▸ **TASK REQUIREMENTS**: Which of the lines in the data mention the string "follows"? List them all.

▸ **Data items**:
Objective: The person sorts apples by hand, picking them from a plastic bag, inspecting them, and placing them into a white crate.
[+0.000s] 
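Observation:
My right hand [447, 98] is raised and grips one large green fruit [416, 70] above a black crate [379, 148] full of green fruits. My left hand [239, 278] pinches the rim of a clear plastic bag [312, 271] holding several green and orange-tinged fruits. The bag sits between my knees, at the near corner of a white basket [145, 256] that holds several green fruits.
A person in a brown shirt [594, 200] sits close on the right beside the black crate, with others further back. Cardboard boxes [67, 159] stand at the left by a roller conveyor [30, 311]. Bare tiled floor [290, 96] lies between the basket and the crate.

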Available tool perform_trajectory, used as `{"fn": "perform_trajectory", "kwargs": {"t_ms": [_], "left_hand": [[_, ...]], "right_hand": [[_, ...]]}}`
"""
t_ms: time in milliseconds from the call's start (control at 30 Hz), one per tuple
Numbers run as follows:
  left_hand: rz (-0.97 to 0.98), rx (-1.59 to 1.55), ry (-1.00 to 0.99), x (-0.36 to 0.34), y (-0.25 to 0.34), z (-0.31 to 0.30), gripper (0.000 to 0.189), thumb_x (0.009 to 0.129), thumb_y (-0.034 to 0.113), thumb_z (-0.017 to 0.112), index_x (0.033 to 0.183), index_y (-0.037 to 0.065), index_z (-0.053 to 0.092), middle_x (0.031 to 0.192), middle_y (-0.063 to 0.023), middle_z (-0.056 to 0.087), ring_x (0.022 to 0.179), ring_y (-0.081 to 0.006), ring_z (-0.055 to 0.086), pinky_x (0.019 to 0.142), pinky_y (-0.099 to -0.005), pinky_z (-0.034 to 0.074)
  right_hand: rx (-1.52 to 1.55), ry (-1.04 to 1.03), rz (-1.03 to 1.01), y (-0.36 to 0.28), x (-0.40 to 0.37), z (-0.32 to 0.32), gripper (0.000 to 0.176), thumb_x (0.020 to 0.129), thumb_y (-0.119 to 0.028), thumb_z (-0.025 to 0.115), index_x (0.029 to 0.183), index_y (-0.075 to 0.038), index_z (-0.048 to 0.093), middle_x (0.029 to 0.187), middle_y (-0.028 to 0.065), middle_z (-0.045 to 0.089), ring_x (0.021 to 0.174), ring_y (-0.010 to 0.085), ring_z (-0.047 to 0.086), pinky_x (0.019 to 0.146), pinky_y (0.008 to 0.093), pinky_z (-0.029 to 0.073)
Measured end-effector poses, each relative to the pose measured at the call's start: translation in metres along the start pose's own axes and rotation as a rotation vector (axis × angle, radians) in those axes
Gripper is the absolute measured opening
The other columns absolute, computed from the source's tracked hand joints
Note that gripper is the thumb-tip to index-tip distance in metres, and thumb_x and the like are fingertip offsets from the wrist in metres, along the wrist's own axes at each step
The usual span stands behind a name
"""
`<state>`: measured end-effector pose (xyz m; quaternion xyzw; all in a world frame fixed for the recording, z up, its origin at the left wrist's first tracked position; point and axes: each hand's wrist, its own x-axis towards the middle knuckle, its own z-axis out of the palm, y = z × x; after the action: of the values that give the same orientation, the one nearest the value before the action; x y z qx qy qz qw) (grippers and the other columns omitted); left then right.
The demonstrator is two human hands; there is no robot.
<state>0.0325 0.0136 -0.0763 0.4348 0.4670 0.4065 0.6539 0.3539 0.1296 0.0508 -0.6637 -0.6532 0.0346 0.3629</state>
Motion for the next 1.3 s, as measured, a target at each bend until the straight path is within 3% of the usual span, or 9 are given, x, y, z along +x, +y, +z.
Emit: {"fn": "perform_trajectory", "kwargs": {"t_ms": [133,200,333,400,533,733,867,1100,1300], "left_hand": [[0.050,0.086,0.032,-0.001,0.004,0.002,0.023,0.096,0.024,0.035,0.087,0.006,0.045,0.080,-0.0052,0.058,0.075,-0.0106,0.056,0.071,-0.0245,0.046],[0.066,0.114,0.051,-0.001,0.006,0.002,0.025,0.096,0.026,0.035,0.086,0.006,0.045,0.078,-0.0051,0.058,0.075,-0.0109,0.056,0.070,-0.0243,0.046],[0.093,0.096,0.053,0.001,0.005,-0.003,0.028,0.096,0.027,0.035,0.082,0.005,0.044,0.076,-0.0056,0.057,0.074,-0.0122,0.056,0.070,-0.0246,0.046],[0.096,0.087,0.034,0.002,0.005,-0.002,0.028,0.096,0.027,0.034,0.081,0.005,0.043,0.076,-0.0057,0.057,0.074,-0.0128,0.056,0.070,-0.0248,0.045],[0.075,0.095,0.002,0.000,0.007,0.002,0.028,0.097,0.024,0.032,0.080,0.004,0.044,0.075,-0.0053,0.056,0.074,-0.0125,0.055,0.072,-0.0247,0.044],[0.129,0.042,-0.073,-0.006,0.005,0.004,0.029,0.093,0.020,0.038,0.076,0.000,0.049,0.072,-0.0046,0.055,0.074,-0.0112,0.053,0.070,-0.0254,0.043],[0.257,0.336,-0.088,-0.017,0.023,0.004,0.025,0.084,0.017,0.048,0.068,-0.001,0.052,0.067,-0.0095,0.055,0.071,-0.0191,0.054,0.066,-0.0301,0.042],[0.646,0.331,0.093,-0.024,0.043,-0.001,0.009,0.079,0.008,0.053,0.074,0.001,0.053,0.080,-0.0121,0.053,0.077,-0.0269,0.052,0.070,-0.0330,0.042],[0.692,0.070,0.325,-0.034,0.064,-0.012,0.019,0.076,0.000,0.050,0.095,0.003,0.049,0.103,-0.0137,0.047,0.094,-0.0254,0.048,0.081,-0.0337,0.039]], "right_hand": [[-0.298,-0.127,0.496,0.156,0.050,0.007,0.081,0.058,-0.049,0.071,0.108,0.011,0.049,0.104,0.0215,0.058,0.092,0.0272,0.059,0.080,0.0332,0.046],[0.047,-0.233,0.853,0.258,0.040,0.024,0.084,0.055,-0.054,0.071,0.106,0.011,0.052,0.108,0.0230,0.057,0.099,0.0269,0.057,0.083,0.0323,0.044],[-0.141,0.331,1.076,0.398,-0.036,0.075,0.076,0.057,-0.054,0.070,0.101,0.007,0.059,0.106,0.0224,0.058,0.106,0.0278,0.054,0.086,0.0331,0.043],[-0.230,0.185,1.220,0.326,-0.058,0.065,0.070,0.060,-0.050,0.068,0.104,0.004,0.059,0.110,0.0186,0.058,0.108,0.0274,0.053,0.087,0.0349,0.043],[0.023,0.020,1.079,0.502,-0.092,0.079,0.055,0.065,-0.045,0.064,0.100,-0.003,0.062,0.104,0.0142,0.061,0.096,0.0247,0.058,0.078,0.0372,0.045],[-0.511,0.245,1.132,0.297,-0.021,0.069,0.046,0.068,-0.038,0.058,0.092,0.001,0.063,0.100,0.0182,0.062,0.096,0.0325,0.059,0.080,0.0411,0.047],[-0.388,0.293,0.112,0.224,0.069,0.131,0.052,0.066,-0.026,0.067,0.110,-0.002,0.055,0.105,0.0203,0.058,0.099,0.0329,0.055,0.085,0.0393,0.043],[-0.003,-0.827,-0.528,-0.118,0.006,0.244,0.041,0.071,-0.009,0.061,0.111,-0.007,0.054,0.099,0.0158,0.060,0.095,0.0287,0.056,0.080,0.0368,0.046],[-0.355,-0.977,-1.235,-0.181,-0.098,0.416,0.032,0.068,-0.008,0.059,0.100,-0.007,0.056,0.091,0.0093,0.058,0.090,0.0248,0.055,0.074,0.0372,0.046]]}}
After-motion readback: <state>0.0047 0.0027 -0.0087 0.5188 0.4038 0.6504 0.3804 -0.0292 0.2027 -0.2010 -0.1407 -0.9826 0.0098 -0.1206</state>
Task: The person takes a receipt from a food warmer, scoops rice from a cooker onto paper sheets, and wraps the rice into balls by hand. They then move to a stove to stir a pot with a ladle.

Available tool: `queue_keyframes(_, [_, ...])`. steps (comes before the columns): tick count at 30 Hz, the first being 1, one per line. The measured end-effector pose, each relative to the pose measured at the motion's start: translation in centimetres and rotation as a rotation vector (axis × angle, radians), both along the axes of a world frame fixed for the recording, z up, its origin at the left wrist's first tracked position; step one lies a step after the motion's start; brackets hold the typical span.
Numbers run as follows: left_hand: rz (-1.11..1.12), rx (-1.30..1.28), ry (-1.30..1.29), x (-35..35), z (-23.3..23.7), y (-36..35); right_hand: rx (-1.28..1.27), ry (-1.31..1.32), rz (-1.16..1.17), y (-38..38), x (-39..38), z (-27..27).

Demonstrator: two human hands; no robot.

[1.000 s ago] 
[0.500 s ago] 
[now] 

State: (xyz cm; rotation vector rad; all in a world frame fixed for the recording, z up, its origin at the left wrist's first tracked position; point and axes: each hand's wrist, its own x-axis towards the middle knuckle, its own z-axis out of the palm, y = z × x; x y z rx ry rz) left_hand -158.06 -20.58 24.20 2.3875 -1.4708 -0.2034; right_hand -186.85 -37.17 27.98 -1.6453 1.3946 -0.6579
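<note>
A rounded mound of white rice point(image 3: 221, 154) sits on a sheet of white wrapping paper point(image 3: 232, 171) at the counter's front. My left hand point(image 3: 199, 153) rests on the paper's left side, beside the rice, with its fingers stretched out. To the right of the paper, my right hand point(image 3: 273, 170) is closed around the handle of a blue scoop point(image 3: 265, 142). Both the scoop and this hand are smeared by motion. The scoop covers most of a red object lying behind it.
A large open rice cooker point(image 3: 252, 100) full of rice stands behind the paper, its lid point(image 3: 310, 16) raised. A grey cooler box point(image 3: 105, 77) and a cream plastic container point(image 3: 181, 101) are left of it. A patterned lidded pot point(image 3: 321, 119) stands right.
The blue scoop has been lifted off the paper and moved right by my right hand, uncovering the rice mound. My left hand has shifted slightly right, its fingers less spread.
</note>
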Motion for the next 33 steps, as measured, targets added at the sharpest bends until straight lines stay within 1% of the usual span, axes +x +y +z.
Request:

▸ **REPLY TO THE EXERCISE**:
Numbers run as follows:
Numbers run as follows: left_hand: rz (-1.11..1.12), rx (-1.30..1.28), ry (-1.30..1.29), x (-35..35), z (-23.3..23.7), y (-36..35); right_hand: rx (-1.28..1.27), ry (-1.31..1.32), rz (-1.16..1.17), y (-38..38), x (-39..38), z (-27..27).

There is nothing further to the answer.